On the villain side of things, we spend the most time getting to know the Danforth family, represented by twin siblings Ursula (Sarah Michelle Gellar) and Titus (Shawn Hatosy). Though their relationship isn’t quite as complex as the one between the miserable — and miserably rich — step-siblings in the Gellar-starring lark Cruel Intentions, it’s enough to say they don’t see eye-to-eye. Among the other armed-to-the-teeth participants in the deadly play for world domination are bloodthirsty billionaires played by Néstor Carbonell and Olivia Cheng. Their attire isn’t much different from how they would dress for a day of stag hunting or skeet shooting, fashion that could be dubbed “preppy tactical”. It underscores a key difference between Ready Or Not 2: Here I Come and its predecessor, which is the more expansive setting of a vacated mountain resort compared to the confines of the Le Domas manor.
One aspect of Ready Or Not that’s not possible to replicate in this follow-up is the transition of Grace’s character from doe-eyed bride-to-be to shotgun-wielding warrior. The sequel’s stand-in for character development is her strained relationship with Faith, who’s 3 years younger than Grace and resentful of what she perceives as an abandonment years prior. At the commencement of the “game”, the two wake up handcuffed to one another and while they’re on the run from their captors, they begrudgingly make up for lost time, despite the dire circumstances. Faith calls Grace out for marrying into an affluent family just for what Faith perceives as a status bump but Grace says she’s not much better for shacking up with a “finance bro” on the west side of Manhattan. Radio Silence regulars Weaving and Newton are a perfect fit for bickering sisters who have learned to take what’s theirs in a world that hasn’t dealt either of them the best hands.

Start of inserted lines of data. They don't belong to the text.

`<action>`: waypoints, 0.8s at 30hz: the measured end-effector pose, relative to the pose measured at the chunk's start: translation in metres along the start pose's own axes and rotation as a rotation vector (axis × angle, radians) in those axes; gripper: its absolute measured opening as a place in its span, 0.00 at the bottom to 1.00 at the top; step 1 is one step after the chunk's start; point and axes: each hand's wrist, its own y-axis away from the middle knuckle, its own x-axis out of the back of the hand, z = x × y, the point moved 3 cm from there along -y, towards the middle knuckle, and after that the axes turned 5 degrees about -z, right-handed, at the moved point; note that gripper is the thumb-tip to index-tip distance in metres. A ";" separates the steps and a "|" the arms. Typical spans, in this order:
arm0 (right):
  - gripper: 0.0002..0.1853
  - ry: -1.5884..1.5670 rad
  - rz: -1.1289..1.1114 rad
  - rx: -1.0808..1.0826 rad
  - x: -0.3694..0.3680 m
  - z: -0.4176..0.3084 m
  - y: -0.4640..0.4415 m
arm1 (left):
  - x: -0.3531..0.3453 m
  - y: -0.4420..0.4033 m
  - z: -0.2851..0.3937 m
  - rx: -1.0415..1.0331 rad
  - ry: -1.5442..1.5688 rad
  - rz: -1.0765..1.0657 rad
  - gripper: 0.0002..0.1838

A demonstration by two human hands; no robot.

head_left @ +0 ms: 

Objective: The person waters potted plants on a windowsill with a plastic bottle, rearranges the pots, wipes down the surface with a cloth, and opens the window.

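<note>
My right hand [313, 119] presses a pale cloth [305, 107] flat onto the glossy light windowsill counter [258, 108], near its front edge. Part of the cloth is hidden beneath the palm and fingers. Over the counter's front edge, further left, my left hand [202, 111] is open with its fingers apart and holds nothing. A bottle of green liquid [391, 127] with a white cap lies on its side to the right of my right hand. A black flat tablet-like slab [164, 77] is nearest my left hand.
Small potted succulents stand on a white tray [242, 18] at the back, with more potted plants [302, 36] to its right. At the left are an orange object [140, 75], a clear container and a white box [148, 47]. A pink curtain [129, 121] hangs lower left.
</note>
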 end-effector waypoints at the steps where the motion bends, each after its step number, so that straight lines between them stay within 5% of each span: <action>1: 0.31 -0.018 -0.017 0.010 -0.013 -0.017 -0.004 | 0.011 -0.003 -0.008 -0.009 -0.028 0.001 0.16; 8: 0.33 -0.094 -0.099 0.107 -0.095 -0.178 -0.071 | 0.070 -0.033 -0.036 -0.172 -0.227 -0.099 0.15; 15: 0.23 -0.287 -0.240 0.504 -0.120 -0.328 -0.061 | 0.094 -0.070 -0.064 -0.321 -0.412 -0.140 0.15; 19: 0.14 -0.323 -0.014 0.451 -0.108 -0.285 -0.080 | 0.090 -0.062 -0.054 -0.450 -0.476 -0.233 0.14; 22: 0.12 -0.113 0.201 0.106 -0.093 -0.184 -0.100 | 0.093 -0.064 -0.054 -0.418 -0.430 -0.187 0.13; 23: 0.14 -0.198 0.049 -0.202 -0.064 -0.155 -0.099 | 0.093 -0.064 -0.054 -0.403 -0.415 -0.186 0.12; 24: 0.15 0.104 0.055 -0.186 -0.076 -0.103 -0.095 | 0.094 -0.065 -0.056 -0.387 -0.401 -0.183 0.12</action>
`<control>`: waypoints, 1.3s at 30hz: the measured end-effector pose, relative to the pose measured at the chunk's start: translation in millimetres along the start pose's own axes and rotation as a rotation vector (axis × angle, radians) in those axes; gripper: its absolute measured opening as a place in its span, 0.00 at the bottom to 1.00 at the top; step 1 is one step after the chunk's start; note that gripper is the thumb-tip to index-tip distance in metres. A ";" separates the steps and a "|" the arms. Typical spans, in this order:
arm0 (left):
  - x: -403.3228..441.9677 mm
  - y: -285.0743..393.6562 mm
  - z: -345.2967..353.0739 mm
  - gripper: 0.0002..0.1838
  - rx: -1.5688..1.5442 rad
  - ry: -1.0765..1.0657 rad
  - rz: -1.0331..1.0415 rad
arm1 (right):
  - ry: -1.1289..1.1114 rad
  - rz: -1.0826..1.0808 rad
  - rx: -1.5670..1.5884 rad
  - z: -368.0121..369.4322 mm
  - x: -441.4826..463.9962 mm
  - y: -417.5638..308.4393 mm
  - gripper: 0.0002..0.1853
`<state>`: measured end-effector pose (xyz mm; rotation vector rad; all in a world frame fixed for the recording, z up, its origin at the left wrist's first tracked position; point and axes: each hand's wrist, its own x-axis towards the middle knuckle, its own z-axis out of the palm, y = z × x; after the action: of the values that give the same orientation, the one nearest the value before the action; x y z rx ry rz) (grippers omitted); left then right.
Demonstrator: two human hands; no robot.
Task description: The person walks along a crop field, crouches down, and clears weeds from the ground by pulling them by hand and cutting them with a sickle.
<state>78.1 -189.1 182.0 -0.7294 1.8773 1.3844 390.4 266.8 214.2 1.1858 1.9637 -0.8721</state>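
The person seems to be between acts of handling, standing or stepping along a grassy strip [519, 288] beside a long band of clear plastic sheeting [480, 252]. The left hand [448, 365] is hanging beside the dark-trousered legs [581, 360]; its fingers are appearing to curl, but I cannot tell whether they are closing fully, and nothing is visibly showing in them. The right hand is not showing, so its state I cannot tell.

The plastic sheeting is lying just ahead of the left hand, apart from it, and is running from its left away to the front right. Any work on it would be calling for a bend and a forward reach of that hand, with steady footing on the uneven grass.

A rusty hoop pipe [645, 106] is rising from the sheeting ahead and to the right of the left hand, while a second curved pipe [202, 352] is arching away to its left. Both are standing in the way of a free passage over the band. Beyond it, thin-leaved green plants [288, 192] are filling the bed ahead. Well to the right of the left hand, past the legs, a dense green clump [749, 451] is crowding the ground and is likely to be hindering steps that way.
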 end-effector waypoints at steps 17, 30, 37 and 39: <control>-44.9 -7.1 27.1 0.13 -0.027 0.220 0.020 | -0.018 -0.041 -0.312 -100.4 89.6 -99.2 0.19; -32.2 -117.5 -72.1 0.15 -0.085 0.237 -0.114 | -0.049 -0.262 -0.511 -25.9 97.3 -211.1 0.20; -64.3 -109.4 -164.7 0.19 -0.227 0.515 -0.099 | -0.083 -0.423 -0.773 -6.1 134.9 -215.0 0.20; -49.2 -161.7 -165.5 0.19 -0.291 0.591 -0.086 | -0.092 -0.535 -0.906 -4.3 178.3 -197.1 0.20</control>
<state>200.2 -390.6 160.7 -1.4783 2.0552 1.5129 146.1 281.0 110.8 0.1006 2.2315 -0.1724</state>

But when it comes to these two action-heavy horror comedies, the main “hands” that matter are the fisticuffs in the combat between the unwitting “hide-and-seek” participants and their hunters. Like Ready Or Not, this successor features showdowns that make entertaining use out of antiquated weapons and rich folks who aren’t as prepared in close-quarters contact as they should be. The most memorable scenes of conflict this time feature locations like the washing machine area of the resort and the dance floor of an abandoned wedding reception, the latter set to a too-familiar needle drop. Thanks to other eat-the-rich romps like The Menu and Saltburn that its predecessor spawned 7 years ago, Ready Or Not 2: Here I Come doesn’t have the same bite as a satire but still delivers on gory delights.
Score – 3/5
New movies coming this weekend:
Playing in theaters is They Will Kill You, an action comedy starring Zazie Beetz and Tom Felton, about a young housekeeper who takes a job in a New York City high-rise, not realizing she is entering a community that has seen a number of disappearances over the years.
Also coming to theaters is Forbidden Fruits, a horror comedy starring Lili Reinhart and Lola Tung, following a secret witch cult run in the basement of the mall store after hours as their newest member challenges their performative sisterhood.
Streaming on Hulu is Mike & Nick & Nick & Alice, a sci-fi comedy starring Vince Vaughn and James Marsden, in which two friends navigate the dangerous world of organized crime, testing their loyalty and survival skills as they get deeper into the criminal underworld.